■ Your objective
From the first line of the data below through the line holding "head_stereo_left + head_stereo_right", write out each line exactly as it stands.

==*==

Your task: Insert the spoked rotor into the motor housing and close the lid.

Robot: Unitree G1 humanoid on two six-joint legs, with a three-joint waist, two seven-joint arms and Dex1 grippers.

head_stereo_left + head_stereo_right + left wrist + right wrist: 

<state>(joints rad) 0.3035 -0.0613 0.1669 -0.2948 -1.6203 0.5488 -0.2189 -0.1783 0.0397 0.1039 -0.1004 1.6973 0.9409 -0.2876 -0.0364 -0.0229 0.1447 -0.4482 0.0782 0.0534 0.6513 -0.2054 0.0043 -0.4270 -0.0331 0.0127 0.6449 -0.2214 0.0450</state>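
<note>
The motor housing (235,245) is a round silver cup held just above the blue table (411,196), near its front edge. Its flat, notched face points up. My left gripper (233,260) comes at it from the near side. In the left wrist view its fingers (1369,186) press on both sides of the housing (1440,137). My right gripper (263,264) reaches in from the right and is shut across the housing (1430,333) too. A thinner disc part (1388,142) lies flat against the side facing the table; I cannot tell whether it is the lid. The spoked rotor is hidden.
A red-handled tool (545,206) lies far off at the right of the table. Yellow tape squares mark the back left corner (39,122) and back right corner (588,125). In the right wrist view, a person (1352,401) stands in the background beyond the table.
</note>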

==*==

■ Exercise response
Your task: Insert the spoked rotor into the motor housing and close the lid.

Robot: Unitree G1 humanoid on two six-joint legs, with a three-joint waist, two seven-joint arms and Dex1 grippers.

head_stereo_left + head_stereo_right + left wrist + right wrist: 

The exercise ends with this answer.